Which beats using a fixed size set of bits by 28 bits.

So the best method I have found is to store it in a 8 2 + 100 bit array

 8*8 + 100 = 164 

Storing Moves
The first thing we need to know with is which piece is moving to where. Given that there are at maximum 32 pieces on the board and we know what each piece is, rather than an integer representing the square, we can have an integer representing the piece offset, which means we only have to fit 32 possible values to represent a piece.

Unfortunately there are various special rules, like castling or overthrowing the king and forming a republic (Terry Pratchett reference), so before we store the piece to move we need a single bit indicating if it is a special move or not.

So for each normal move we have a necessary 1 + 5 = 6 bits. (1 bit type, 5 bits for the piece)

After the piece number has been decoded, we then know the type of piece, and each piece should represent its move in the most efficient way. For example (If my chess rules are up to scratch) a pawn has a total of 4 possible moves (take left, take right, move one forward, move two forward).
So to represent a pawn move we need '6 + 2 = 8' bits. (6 bit for initial move header, 2 bits for what move)

Moving for the queen would be more complex, in that it would be best to have a direction (8 possible directions, so 3 bits) and a total of 8 possible squares to move to for each direction (so another 3 bits). So to represent moving a queen it would require 6 + 3 + 3 = 12 bits.

The last thing that occurrences to me is that we need to store which players turn it is. This should be a single bit (White or black to move next)

Resultant Format
So the file format would look something like this

[64 bits] Initial piece locations
[100 bits max] Initial pieces [1 bit] Player turn
[n bits] Moves

Where a Move is
[1 bit] Move type (special or normal)
[n bits] Move Detail

If the Move is a normal move, the Move Detail looks something like
[5 bits] piece
[n bits] specific piece move (usually in the range of 2 to 6 bits]

If it is a special move
It should have an integer type and then any additional information (like if it is castling). I cannot remember the number of special moves, so it may be OK just to indicate that it is a special move (if there is only one)

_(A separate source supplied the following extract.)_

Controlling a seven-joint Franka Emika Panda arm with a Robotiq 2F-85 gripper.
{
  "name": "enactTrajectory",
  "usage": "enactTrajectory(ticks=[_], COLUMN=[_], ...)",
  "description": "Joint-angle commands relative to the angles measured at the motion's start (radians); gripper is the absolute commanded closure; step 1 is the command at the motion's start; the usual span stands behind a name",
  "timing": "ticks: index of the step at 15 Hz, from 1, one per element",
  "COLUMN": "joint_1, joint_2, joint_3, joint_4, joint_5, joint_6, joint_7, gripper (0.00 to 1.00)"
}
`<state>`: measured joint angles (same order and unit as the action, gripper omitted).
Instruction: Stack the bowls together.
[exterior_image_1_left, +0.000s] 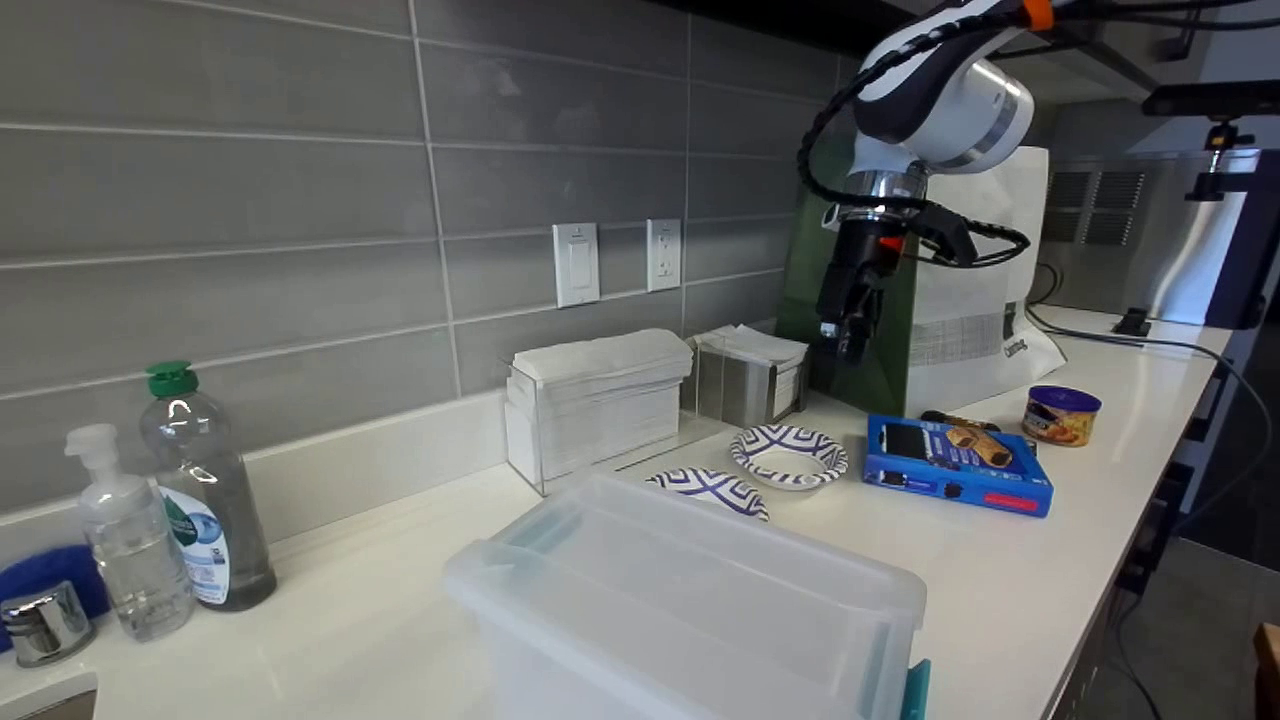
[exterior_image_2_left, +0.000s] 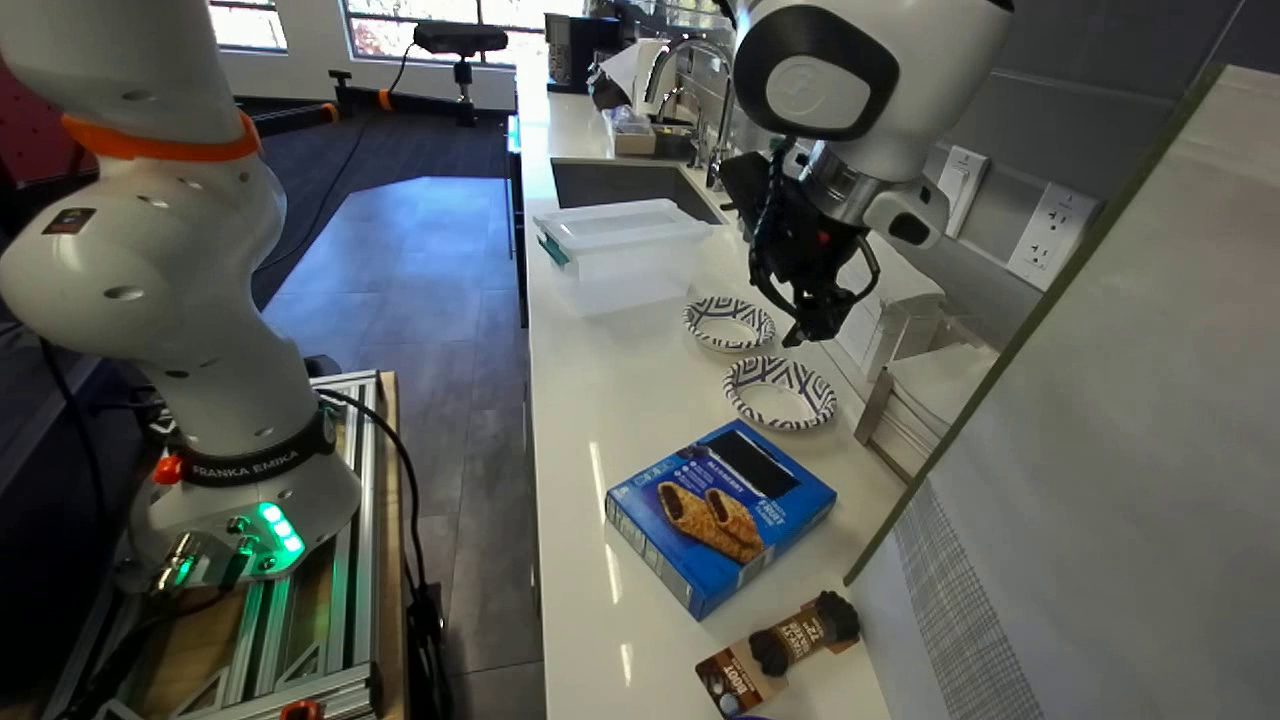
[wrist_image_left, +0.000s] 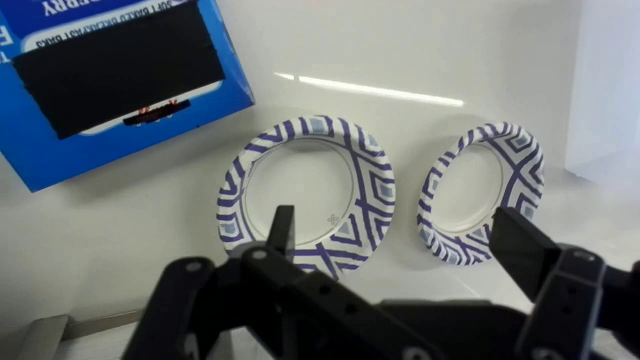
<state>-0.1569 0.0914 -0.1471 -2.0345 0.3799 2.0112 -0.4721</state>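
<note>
Two shallow white bowls with a dark blue pattern stand apart on the white counter. One bowl (exterior_image_1_left: 790, 460) (exterior_image_2_left: 780, 400) (wrist_image_left: 300, 185) is beside the blue box. The other bowl (exterior_image_1_left: 712, 487) (exterior_image_2_left: 729, 330) (wrist_image_left: 467, 187) is closer to the clear plastic bin, which hides part of it in an exterior view. My gripper (exterior_image_1_left: 842, 338) (exterior_image_2_left: 812, 332) is above the counter on the wall side of the bowls. In the wrist view the gripper's fingers (wrist_image_left: 395, 227) are spread wide with nothing between them. One finger overlaps each bowl in that view.
The clear lidded bin (exterior_image_1_left: 690, 590) (exterior_image_2_left: 620, 250) is next to the bowls. The blue snack box (exterior_image_1_left: 955, 465) (exterior_image_2_left: 720, 510) is on their other side. Napkin holders (exterior_image_1_left: 605, 405) line the wall. A tall green and white bag (exterior_image_1_left: 975, 290), a snack packet (exterior_image_2_left: 780, 650) and a purple and yellow dish (exterior_image_1_left: 1062, 415) stand beyond.
</note>
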Motion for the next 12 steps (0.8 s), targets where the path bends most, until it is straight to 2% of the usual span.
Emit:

In the base case of the initial board plus subsequent moves, consider the following.

Use a chess program to assign probabilities to all possible moves. For example, 40% for e2-e4 20% for d2-d4, and so on. If some moves are legal but not considered by that program, give them some low probability. Use arithmetic coding to save which choice was taken, which will be some number between 0 and 0.4 for the first move, 0.4 and 0.6 for the second, and so on.

Do the same for the other side. For example, if there is a 50% chance of e7-e5 as the response to e2-e4 then the encoded number will be between 0 and 0.2. Repeat until the game is done. The result is a potentially very small range. Find the binary fraction with the smallest base which fits in that range. That's arithmetic coding.

This is better than Huffman because it can be thought of as fractional bit encoding (plus some at the end of the game to round up to a whole bit).

The result should be more compact than Huffman, and there are no special cases for promotion, en passant, the 50 rule move, and other details because they are handled by the chess evaluation program.

To replay, again use the chess program to evaluate the board and assign all probabilities to each move. Use the arithmetic encoded value to determine which move was actually played. Repeat until done.

If your chess program is good enough, you can get better compression with a two-state encoder, where the probabilities are defined based on moves for both black and white. In the most extreme case of some 200+ states, this encodes the entire set of all possible chess games, and is therefore not feasible.

This is pretty much a different way of saying what Darius already wrote, only with a bit of example of how arithmetic coding might work, and a real example of using an existing chess program to help evaluate the probability of the next move(s).